My first Ubuntu Developer SummitMay 17, 2011
I’ve just spent the best part of a week in the beautiful city of Budapest attending the Ubuntu Developer Summit (henceforth, UDS), an event which brings together lots of different people involved in the Ubuntu community. This has been a really good experience, so I wanted to talk about it a bit.
I traveled to Budapest with my wife and baby daughter, arriving on Sunday evening. Almost immediately upon arriving things started happening as I needed to attend a Canonical pre-event session. I got to meet up again face to face with the people on my team who I interact with every day. This is one of the most important things about these events I think, as no amount of IRC and VoIP contact can replace good old fashioned human interaction.
The event kicked off the next morning with an introductory session hosted mainly by Mark Shuttleworth himself. As is well documented on the blogs and tech sites, he outlined the goal of reaching 200 million users for Ubuntu. This will be a difficult goal to reach anytime soon, some kind of huge breakthrough notwithstanding, but everyone loves a challenge so it’s good to have something to aim for! Of course he also talked about the short-term goals of this release, mainly the theme of stability and minor enhancement (Natty was the real jump, so time to take a breather). Of course my team doesn’t deal directly with the platform, so this could well be just as chaotic a cycle for us as the last one.
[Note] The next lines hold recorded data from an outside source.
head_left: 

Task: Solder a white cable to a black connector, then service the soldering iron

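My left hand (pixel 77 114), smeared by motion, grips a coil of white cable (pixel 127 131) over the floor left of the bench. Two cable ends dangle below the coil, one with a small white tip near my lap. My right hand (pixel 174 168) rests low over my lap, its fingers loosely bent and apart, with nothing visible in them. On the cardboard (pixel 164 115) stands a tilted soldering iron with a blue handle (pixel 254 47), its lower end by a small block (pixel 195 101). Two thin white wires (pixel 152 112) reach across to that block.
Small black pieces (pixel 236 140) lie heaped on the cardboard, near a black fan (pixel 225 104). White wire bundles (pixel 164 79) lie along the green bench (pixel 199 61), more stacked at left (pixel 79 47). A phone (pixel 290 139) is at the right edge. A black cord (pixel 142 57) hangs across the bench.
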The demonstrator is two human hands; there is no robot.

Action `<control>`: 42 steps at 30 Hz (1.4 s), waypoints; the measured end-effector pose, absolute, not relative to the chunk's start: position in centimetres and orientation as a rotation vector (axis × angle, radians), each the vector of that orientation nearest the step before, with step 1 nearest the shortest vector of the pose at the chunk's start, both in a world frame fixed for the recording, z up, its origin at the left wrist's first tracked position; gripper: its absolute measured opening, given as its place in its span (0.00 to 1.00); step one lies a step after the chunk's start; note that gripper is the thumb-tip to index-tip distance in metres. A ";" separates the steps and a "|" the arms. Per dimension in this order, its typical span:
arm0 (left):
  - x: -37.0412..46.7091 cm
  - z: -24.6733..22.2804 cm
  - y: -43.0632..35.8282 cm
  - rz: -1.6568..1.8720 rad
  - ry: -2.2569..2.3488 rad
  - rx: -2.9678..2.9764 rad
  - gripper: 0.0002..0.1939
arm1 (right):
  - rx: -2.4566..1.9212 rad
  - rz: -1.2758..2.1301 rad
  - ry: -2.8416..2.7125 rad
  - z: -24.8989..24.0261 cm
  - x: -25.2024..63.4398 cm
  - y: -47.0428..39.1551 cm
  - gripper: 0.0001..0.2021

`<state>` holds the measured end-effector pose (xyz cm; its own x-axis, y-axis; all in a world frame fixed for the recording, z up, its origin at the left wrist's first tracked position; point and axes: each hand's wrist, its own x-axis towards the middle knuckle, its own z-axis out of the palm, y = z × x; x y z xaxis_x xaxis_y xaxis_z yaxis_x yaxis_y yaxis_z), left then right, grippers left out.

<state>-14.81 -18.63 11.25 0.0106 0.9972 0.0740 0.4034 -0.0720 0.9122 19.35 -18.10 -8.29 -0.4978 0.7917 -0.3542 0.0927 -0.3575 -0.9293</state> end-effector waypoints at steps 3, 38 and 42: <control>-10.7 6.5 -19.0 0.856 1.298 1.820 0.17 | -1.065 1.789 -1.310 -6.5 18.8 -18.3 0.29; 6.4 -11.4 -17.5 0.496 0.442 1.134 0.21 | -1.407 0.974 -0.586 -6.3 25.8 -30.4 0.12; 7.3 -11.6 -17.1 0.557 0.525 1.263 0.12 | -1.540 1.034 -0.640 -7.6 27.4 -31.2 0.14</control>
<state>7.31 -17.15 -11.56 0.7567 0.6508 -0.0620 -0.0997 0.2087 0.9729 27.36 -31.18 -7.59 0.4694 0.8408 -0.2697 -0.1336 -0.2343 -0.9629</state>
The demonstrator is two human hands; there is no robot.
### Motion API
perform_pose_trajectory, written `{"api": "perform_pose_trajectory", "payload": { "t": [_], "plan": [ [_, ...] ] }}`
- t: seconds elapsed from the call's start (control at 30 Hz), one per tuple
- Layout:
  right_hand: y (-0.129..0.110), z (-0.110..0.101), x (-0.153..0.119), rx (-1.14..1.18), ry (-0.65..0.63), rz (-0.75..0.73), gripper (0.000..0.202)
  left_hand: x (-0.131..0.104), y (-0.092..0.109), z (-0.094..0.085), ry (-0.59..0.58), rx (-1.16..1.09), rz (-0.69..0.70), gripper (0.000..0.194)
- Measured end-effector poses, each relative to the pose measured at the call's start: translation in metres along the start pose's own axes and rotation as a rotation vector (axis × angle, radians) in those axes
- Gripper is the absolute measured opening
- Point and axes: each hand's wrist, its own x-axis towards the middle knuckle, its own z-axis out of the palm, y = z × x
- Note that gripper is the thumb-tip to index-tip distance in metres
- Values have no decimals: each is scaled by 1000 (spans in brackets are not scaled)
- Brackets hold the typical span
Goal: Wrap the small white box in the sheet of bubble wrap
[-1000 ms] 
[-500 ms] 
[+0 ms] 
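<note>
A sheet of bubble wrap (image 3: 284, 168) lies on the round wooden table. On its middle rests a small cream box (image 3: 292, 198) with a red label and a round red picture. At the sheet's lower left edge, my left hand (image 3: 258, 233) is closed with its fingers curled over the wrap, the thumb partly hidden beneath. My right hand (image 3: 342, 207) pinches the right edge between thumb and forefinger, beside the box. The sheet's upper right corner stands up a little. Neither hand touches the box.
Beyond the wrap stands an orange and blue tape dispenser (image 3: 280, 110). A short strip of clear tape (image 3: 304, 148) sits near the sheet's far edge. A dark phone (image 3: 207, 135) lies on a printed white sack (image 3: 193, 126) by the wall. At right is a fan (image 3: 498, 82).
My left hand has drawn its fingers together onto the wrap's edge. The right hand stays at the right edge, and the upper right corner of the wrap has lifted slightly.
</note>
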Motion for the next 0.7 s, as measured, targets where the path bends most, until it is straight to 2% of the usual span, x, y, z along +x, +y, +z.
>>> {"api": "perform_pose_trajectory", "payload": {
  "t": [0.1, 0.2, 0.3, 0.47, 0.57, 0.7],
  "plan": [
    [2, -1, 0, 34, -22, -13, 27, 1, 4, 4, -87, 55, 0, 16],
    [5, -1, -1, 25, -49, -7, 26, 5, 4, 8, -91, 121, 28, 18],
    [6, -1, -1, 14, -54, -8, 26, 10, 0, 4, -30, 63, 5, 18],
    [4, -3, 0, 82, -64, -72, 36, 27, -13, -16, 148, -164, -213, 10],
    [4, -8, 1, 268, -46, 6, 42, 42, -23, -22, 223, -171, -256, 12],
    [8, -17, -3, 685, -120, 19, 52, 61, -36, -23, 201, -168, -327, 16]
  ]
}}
Immediately after the introductory session I had my own session to host. I was given the responsibility of owning the topic ‘Desktop Certification Scope’, which is basically a theme around enhancing the certification test suite to have greater coverage and clearer definitions of which tests are the most important and which are less so. The session went well, with a lot of input – most of it good. One lesson I learned though was that there will be people who come to these things with their own agenda and you need to steer them a path so that they don’t take the session off track.
Since I want to make this a short post, I’ll summarise the rest of the week by saying that it was very hectic! I participated as a contributor in a number of other sessions (both sessions run by my team and by others, such as one about revising the UI for Ubiquity, Ubuntu’s installer application), and learned most of the same lessons again! One thing that was really encouraging was reports by colleagues who had been to a number of UDS’s before that our sessions drew a lot of interest compared to previous years. It’s good to know people are starting to care about what we’re doing.
Since my family was with my I took advantage of the evenings to explore Budapest, which has lots of amazing locations to see. I’d heartily recommend anyone to visit, particularly the Castle District on the Buda side of the river (our hotel was in Pest, so it was a tiny bit of a hike to get there). Well worth it and primarily free (as in beer) to see.
UDS is basically a planning session for the next release, so I’ve got lots lined up for Oneiric Ocelot. I’ll keep my progress up-to-date here and perhaps intersperse it with a few topics of my own interest…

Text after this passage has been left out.